[What the task requires]
Among the records that follow, find each line holding the word "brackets" and copy it.

[Source material]
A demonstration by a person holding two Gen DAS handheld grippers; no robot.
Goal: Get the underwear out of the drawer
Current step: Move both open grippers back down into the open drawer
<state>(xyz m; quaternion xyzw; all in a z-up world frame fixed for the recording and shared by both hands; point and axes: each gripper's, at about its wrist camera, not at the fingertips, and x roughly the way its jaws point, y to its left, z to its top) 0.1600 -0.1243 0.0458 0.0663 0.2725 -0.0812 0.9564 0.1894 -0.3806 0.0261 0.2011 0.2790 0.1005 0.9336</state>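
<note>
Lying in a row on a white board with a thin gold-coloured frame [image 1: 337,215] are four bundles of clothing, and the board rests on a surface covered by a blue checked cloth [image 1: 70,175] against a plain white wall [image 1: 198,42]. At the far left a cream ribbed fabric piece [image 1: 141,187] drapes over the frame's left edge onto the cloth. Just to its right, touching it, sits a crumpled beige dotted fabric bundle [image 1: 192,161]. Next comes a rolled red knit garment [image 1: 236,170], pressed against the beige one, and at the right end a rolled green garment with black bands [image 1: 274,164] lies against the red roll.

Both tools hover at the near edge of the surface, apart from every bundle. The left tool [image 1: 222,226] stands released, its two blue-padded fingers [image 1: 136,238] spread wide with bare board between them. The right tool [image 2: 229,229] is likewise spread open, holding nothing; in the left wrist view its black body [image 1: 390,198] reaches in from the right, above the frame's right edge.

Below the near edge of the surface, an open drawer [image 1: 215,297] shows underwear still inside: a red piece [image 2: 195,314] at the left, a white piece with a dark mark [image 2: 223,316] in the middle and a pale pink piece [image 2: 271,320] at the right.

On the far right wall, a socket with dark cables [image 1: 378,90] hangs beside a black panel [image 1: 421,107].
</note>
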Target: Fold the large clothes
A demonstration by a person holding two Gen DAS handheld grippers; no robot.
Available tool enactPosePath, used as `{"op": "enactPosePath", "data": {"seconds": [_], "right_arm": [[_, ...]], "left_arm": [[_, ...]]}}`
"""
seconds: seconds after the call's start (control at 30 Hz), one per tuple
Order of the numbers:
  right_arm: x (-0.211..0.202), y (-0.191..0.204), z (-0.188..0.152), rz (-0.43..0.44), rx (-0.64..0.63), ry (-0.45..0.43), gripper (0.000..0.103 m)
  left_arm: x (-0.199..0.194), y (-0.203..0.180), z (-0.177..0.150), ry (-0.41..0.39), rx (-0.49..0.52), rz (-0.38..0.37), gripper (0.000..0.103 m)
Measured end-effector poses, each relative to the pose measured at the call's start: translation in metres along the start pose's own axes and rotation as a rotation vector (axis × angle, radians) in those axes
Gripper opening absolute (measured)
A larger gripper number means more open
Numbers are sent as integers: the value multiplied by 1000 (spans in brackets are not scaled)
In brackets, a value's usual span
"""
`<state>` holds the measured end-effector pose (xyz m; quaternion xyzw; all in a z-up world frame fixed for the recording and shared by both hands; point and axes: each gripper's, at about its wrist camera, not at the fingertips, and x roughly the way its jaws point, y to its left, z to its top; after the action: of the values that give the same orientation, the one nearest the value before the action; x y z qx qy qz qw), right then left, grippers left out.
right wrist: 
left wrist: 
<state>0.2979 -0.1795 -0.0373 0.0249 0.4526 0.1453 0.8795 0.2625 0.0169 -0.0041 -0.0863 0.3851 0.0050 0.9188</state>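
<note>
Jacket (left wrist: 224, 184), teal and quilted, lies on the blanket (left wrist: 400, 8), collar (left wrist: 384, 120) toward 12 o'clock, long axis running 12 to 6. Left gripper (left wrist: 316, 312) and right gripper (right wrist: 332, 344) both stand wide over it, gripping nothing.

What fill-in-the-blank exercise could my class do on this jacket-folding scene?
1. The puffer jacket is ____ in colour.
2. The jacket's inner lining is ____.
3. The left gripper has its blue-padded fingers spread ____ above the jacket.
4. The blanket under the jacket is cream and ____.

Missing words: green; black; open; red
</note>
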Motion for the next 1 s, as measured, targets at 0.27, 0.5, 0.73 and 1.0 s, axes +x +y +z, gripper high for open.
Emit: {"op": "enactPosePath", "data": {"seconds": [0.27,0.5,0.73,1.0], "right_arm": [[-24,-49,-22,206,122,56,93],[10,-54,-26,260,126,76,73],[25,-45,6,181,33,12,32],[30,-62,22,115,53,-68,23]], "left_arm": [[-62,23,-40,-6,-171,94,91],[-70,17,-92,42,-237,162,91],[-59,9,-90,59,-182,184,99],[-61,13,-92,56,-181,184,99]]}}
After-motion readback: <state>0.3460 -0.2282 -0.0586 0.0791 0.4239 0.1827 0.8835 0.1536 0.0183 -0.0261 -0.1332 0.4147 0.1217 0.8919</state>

[Response to this task]
Numbers are sent as integers: the value multiplied by 1000 (spans in brackets are not scaled)
In brackets, a value's usual span

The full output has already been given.